韓国「お家芸」半導体、チャイナマネーで韓中の技術格差が縮小

 半導体専門家は「中国の半導体分野の技術力がサムスン電子やハイニックスに2-3年遅れてはいるが、低価格家電やスマートフォンに搭載する半導体は十分に生産能力がある。中国が低価格半導体市場から攻略し、市場を侵食してくるとみている」と分析した。

 中国政府も半導体産業の育成に向けた具体的な計画を実行に移している。代表例は中国政府が昨年3月に発表した「中国製造2025」だ。半導体を中国の未来の主力産業として育成するため、中国国内で生産する電子製品の完成品の部品国産化率を画期的に高めることをうたっている。言い換えれば、中国で電子製品を生産するならば、国産半導体を使えという意味だ。

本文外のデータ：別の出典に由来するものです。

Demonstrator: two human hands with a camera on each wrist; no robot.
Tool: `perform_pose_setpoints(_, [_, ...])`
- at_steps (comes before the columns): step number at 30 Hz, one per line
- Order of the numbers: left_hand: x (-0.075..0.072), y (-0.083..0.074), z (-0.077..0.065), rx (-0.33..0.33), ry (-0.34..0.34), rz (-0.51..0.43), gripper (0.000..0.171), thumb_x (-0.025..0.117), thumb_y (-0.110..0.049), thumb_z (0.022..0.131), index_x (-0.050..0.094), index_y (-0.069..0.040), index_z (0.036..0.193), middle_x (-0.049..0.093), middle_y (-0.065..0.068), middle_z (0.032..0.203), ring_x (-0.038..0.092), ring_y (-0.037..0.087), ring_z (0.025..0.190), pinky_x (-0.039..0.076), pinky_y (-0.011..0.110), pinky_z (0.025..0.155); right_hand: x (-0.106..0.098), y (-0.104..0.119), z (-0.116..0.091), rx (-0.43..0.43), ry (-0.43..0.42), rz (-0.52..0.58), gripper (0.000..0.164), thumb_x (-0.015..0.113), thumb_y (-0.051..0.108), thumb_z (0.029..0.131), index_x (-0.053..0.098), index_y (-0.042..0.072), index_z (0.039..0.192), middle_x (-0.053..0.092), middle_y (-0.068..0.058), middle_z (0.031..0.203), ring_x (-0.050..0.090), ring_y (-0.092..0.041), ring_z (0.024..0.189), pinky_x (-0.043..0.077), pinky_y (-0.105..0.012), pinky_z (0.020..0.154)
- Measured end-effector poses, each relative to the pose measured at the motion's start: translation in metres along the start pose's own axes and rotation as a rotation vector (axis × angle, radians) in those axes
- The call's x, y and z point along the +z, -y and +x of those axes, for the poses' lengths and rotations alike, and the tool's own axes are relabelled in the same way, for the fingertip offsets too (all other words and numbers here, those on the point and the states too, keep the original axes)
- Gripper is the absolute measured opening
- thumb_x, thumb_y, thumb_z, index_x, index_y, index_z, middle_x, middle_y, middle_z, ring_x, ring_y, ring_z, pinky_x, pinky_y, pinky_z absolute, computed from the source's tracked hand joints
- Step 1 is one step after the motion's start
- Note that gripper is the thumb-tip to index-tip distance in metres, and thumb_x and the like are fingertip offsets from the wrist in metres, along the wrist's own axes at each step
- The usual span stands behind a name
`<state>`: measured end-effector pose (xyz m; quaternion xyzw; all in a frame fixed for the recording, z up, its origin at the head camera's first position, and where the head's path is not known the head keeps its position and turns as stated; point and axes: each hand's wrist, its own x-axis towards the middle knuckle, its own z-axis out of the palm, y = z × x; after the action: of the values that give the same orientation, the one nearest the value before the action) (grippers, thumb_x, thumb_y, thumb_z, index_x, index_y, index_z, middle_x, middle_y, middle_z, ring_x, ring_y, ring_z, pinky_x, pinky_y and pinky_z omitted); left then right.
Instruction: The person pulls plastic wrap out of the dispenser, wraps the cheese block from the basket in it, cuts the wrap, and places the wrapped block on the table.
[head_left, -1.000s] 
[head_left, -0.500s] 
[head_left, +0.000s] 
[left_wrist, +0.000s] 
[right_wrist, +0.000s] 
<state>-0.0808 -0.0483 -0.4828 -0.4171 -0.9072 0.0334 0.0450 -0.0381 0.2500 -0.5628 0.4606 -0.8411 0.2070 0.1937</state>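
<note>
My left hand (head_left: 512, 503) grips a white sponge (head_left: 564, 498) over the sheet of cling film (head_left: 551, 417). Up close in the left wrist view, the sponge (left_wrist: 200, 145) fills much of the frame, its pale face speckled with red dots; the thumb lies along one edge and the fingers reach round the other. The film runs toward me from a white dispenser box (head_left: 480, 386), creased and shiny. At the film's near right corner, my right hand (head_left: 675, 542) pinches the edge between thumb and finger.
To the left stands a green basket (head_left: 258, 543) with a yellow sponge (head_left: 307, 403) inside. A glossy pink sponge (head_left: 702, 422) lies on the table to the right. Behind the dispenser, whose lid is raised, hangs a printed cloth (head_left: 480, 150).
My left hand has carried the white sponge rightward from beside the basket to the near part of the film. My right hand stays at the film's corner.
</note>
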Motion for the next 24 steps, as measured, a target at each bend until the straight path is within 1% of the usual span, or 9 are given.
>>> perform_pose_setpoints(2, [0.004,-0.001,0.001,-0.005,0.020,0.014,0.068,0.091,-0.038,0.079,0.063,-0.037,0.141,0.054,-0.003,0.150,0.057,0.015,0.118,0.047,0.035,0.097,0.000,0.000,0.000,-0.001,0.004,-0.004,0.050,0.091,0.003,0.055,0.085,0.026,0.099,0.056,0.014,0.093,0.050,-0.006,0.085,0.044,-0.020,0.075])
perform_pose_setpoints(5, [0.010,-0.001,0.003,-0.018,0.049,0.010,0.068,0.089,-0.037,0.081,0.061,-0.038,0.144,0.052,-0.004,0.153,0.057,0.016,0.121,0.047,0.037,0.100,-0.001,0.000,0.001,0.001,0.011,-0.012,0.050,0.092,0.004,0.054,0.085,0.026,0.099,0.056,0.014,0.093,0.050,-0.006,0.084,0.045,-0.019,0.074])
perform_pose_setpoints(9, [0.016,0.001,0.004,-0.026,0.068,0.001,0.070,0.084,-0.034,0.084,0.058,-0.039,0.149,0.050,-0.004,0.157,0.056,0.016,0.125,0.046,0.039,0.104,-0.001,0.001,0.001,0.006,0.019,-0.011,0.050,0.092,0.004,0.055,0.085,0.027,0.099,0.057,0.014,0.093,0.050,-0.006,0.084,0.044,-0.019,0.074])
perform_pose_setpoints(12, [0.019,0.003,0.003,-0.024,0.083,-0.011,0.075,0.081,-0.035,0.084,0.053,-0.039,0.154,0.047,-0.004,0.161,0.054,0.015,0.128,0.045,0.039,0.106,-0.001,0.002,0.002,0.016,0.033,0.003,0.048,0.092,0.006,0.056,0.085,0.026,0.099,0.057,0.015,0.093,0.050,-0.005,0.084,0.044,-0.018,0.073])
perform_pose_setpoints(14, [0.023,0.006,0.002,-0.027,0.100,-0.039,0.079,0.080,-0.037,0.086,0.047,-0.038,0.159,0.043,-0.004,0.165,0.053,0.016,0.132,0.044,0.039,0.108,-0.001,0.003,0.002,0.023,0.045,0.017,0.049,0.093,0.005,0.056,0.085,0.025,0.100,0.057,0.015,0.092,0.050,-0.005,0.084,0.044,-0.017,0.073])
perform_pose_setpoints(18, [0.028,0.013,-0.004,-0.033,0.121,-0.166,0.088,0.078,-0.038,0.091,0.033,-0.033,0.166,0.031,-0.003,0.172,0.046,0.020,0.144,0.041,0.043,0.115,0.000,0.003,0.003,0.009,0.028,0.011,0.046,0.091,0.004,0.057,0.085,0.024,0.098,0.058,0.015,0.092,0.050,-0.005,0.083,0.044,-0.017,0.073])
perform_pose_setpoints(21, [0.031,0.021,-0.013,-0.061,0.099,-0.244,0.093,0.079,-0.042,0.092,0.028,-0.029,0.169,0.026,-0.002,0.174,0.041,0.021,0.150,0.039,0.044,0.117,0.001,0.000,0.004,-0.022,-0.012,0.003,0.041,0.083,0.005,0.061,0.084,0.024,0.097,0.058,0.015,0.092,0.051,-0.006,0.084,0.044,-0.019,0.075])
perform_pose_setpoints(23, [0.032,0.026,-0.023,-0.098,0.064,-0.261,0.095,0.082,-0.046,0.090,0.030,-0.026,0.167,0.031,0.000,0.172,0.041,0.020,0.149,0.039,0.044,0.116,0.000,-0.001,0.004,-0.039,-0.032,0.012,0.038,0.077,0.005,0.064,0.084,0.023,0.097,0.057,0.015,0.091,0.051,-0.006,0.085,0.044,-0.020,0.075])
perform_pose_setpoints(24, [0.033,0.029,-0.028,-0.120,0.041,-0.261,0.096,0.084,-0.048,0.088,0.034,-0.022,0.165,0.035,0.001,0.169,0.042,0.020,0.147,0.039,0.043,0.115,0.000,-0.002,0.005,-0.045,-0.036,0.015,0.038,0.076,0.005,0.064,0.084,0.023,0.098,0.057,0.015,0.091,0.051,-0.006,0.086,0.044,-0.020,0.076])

 「中国製造2025」の設計者である清華大の柳百成教授は「単純な半導体生産ではなく、半導体の設計、開発、生産、パッケージングなど全工程で独自の技術力を確保するのが目標だ」と説明した。

■提携と外部人材誘致で技術格差縮小

 中国は外国企業との提携や外部からの人材輸入を通じ、韓国企業との技術格差を縮小する構えだ。中国のIT企業は最近、政府の支援を受け、さまざまなプロジェクトを推進している。安徽省合肥市政府は日本のエルピーダメモリで最高経営責任者(CEO)を務めた坂本幸雄氏が設立したサイノキング・テクノロジーと手を結んだ。

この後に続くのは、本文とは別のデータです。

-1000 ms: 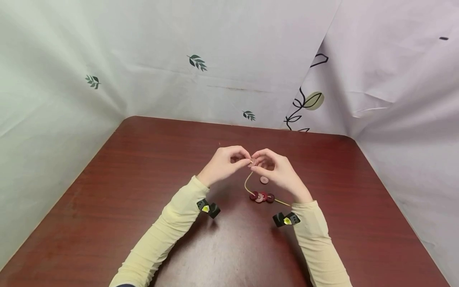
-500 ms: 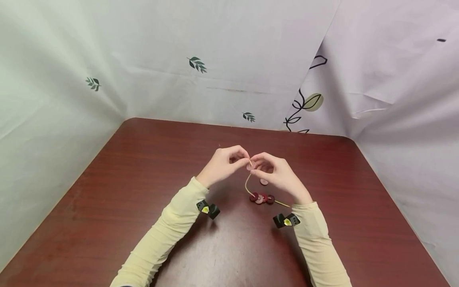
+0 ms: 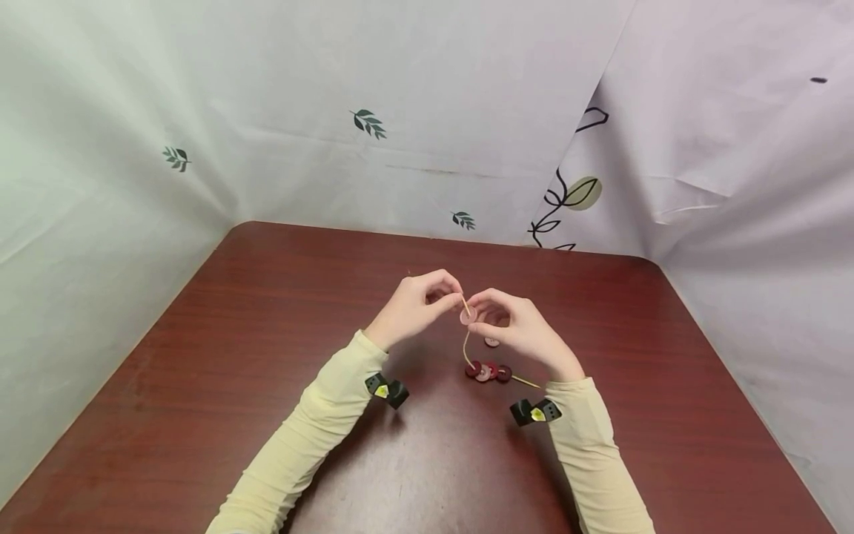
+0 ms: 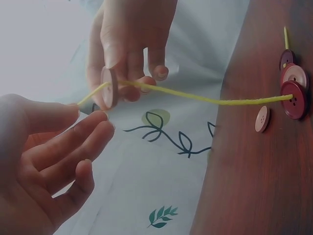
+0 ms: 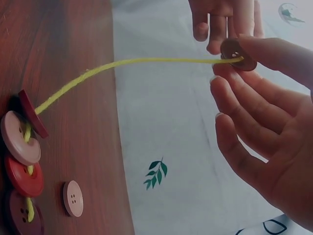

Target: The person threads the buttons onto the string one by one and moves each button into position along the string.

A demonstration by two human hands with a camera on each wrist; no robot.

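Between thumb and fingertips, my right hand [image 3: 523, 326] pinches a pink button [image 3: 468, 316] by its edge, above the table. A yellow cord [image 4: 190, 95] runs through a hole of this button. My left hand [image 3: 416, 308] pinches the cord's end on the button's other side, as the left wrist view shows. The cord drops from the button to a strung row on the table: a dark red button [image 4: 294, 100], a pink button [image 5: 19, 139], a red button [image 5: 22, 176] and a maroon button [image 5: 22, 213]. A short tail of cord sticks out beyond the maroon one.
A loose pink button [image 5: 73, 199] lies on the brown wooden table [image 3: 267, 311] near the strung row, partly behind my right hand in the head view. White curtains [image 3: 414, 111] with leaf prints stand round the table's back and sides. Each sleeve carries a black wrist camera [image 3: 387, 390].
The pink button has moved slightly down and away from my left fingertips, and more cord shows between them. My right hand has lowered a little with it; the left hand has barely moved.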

 また、半導体世界首位のインテルが「技術流出を懸念し、米国以外では最新鋭の半導体を生産しない」という不文律を破り、大連市にNAND型フラッシュメモリー工場を設置するのも同じ理由からだ。このほか、スマートフォン向けアプリケーション・プロセッサー(AP)首位の米クアルコムは、中国の中芯国際集成電路製造(SMIC)、華為技術と合弁会社を設立した。人材誘致にも多額のスカウト費用をかけている。半導体業界によれば、中国企業は韓国、台湾の半導体技術者を迎えるため、「年俸5倍、3年間保証」という破格の条件を提示しているという。

 韓国の半導体業界幹部は「韓国、台湾の半導体工場周辺には中国のヘッドハンターが常駐しているほどだ」と話す。ソウル大電気情報工学部の李宗昊(イ・ジョンホ)教授は「中国が世界的な企業の技術力まで確保するならば、韓国にとって大きな脅威になる。韓国企業が技術格差を維持できなければ、少なくとも低価格市場は予想よりも早く中国に食われることになりそうだ」と予想した。